O processo de estruturação da rota envolveu escuta ativa, identificação das vocações locais e qualificação dos empreendedores. A lógica é a de uma rota codificada coletivamente: cada integrante entende seu papel, a proposta conjunta e o impacto que a visitação tem na comunidade.

De acordo com a coordenadora do projeto, consolidar um produto coletivo na Amazônia exigiu governança forte desde o início. “A rota nasceu com desafios naturais, logística fluvial, infraestrutura limitada, presença digital tímida, mas fomos resolvendo ponto a ponto ao lado dos empreendedores”, destaca. Um passo decisivo foi trazer a certificação internacional da Green Destinations, que elevou o padrão da rota e garantiu reconhecimento logo no lançamento. Também houve investimento em narrativa, identidade visual, presença em feiras, famtours, presstrips e articulação com operadores nacionais e internacionais. “A rota não é só um conjunto de atividades, ela é uma jornada pelos sentidos”, resume.

O encantamento em torno da Rota do Combu não vem apenas da paisagem: vem do conjunto de experiências. O visitante pode sair de Belém, navegar por poucos minutos e, de repente, estar imerso em uma Amazônia que mistura tradição, gastronomia e empreendedorismo.

Para Mariana, o segredo está no fato de que a experiência tem alma. “A lição do Combu é que a experiência precisa contar uma história. É ativar sentidos, construir memória e reforçar a ideia de uma floresta viva, algo que só quem é da Amazônia consegue transmitir.”

Desafios e caminhos de crescimento

Apesar dos avanços, a rota ainda enfrenta desafios típicos de regiões ribeirinhas: logística de acesso, necessidade de sinalização turística, qualificação contínua e fortalecimento da governança. O deslocamento fluvial, parte fundamental da experiência, também exige planejamento, segurança e serviços de apoio que acompanhem o crescimento da demanda.

Mariana reconhece essas limitações, mas destaca que a rota já está preparada para amadurecer. “Alguns desafios dependem de políticas públicas e parceiros externos, mas deixamos um plano orientador para que os empreendedores saibam os próximos passos. A rota foi pensada para durar além da COP30.”

Não por menos, a Rota do Combu se consolidou como um case emblemático de como comunidades podem criar valor econômico sem abrir mão de sua identidade. Para além da visitação, o projeto se tornou um laboratório de novos modelos de serviço, mostrando como a cooperação entre empreendedores é capaz de impulsionar cadeias produtivas inteiras. “Quando empreendedores entendem que o sucesso de um fortalece o todo, as coisas começam a fluir de verdade”, afirma Mariana.

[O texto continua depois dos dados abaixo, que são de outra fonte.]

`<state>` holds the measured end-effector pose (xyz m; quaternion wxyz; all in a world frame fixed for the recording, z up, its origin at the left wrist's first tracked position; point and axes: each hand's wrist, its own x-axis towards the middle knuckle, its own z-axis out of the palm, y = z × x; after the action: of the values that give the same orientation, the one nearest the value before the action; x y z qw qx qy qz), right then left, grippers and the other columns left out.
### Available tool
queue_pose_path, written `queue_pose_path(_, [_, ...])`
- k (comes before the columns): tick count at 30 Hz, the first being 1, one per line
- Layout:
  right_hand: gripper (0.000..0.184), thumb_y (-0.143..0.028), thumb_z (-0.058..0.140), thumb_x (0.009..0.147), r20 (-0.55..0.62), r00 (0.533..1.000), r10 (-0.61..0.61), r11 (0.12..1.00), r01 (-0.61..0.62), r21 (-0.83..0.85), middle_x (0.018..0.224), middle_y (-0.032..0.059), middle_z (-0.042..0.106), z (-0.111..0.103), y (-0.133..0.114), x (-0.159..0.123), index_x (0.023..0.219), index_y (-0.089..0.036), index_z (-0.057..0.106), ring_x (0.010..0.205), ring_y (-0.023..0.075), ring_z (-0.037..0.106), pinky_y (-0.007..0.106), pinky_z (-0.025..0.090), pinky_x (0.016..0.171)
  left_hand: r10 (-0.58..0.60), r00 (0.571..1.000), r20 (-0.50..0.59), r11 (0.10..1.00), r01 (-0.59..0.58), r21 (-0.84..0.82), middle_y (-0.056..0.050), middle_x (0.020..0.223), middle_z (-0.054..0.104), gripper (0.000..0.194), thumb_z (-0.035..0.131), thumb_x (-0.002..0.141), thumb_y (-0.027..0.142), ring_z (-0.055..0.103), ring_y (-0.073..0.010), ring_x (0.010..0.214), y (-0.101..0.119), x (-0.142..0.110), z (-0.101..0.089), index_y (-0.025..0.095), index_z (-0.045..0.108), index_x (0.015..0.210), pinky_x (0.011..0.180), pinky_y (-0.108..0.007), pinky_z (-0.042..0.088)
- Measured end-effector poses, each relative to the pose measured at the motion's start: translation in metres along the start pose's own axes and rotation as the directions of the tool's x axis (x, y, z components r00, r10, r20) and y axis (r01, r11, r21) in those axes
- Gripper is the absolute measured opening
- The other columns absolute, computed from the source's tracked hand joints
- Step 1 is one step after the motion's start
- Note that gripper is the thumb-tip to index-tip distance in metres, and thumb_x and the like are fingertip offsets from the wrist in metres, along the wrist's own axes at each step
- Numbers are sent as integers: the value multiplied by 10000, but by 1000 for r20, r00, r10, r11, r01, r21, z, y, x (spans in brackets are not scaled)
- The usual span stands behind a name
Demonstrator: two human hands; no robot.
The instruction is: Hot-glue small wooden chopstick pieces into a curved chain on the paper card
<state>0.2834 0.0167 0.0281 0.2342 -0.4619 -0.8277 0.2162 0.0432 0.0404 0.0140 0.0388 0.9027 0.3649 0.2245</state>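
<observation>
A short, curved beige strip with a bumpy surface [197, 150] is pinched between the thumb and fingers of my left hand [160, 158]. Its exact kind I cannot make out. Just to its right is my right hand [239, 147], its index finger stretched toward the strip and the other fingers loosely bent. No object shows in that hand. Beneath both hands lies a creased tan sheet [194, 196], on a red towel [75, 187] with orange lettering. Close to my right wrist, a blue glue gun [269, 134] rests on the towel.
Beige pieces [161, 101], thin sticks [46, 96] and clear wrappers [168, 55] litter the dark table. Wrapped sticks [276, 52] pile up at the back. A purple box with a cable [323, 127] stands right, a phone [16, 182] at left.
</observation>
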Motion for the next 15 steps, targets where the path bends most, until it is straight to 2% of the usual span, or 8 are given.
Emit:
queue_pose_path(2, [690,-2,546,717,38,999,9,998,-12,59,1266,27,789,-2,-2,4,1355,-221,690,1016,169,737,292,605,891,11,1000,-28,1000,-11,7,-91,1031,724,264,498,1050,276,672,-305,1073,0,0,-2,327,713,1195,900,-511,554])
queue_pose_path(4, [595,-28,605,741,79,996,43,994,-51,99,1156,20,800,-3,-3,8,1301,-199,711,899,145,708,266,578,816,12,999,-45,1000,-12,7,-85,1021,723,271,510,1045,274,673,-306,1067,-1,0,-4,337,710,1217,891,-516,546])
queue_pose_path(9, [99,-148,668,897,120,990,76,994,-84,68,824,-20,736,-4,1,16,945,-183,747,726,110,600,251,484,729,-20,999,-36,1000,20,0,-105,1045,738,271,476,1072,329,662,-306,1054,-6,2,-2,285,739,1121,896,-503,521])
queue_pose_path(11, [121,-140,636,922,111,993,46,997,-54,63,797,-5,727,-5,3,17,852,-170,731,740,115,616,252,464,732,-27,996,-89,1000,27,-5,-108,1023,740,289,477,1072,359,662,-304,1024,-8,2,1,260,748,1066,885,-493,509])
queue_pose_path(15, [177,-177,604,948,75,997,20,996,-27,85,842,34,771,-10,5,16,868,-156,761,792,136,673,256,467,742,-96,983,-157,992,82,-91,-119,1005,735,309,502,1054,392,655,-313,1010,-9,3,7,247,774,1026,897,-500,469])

O futuro da Rota do Combu passa pela consolidação da governança comunitária e pela ampliação das atividades sem comprometer a essência da ilha. O grupo gestor já definiu critérios claros para a entrada de novos negócios, com crescimento condicionado ao respeito aos princípios da rota: floresta em primeiro lugar, sustentabilidade como prática e protagonismo da comunidade.

“A expansão é bem-vinda, desde que a floresta permita, que a comunidade queira e que tudo seja coerente com a essência da rota”, reforça a gestora nacional de Turismo do Sebrae. Ela destaca que a internacionalização já começou, com apoio da Embratur, e que operadoras estrangeiras têm visto o Combu como exemplo de turismo baseado em bioeconomia e cultura viva.

Entre as possibilidades de futuro estão novas trilhas, roteiros temáticos, experiências imersivas, atividades de educação ambiental e fortalecimento da rota do cacau, tudo guiado por uma visão clara: “Que o Combu se torne símbolo da Amazônia que empreende, que preserva e que inspira outros territórios a seguirem o mesmo caminho.”